In a finite element analysis of orbital tissue mechanics, Schutte et al. 29 estimated the elastic modulus, which is equivalent to long-term stiffness in the present study, for intraconal and extraconal retrobulbar fat to be 0.3 and 1.0 KPa, respectively. Although “muscle cone” as a demarcating structure in the deep orbit is an anatomic fiction, 30 the bovine orbital fatty tissue in current investigation may correspond to what Schutte et al. 29 termed intraconal retrobulbar fat. The present study determined the long-term stiffness of human orbital fat to be 0.71 KPa, which is of similar magnitude to that reported by Schutte et al. 29 A more important observation of the current investigation, however, was similarity in the stiffness of normal human and bovine orbital fatty tissue. As can be seen in Table 1, the long-term stiffness of human orbital fatty tissue and bovine orbital fatty tissue are similar at 0.74 and 0.71 KPa, respectively. Although there is <5% difference in long-term stiffness between human and bovine orbital fatty tissues, dense bovine connective tissue from around the globe equator has a much higher long-term stiffness of 3.99 KPa, which is within same order of magnitude of stiffness for extraconal retrobulbar fat reported by Shutte et al. 29 The long-term stiffness of dense orbital connective tissue, also known as pulley tissue, exceeds that of orbital fatty tissue close to threefold, which agrees with the assessment of Yoo et al. 14 Highly stiff connective tissue, of which pulleys are composed, must be therefore be distinguished in biomechanical models from the much less stiff orbital fat. Pulley tissue is highly collagenous (Fig. 6), making its mechanical properties markedly different from those of orbital fatty tissue. 
Although several studies have measured orbital compliance in Graves' eye disease, 31,32 there have been no previous in vitro measurements of elastic stiffness of orbital fat in this disorder. As seen in Figure 5, orbital fat in thyroid eye disease has significantly higher short- and long-term stiffness values at 11.2 and 1.7 KPa than those of normal human and bovine orbital fatty tissues. However, both stiffnesses are approximately half that of bovine orbital connective tissue, clearly suggesting that connective tissue content makes a more significant contribution to the structural stiffness of soft tissue than does fat, which is infiltrated by fibrosis in thyroid eye disease. 

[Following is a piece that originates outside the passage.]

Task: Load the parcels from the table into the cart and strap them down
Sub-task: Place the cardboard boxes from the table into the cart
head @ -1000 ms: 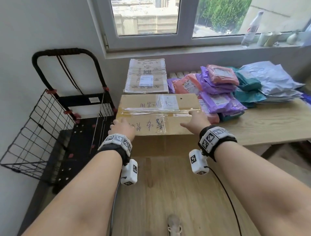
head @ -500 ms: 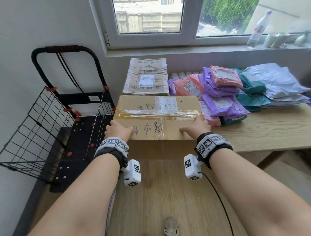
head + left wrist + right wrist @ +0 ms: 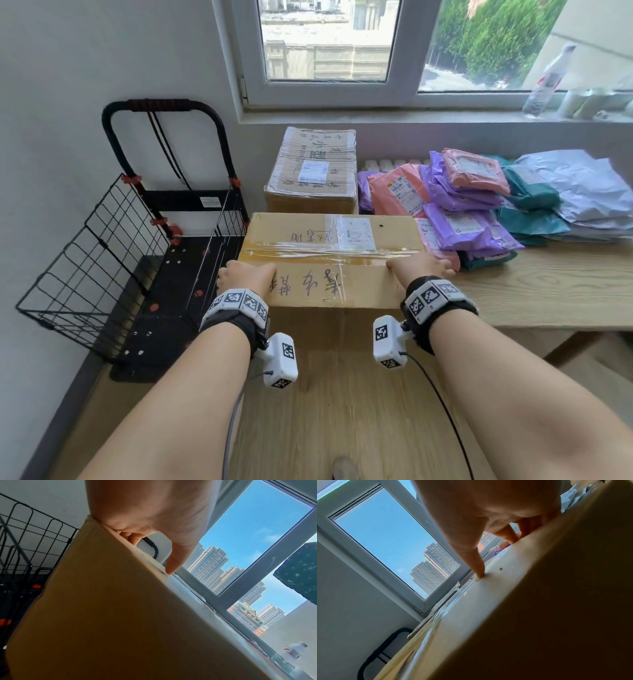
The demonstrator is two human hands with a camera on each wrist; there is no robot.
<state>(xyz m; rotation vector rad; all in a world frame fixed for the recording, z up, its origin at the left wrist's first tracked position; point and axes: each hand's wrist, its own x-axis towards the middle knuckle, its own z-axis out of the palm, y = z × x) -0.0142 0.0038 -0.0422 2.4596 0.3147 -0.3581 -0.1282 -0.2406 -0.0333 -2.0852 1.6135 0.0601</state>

As shown in Figure 4, short- and long-term stiffnesses for the inner sclera were 119 and 27.5 KPa, but they were lower at 31.9 and 17.0 KPa for the outer sclera. Battaglioli et al. 7 determined the static compressive modulus of cattle sclera range from 12 to 19 KPa, which is comparable to our long-term elastic modulus for inner sclera of 27.5 KPa. Using uniaxial tensile testing, Downs et al. 9 found long-term elastic moduli of 7.46 ± 1.58 MPa for monkey eyes with early glaucoma and 4.94 ± 1.22 MPa for healthy monkey eyes. It thus appears that that scleral tissue may be 50-fold stiffer under tensile than under compressive loading. 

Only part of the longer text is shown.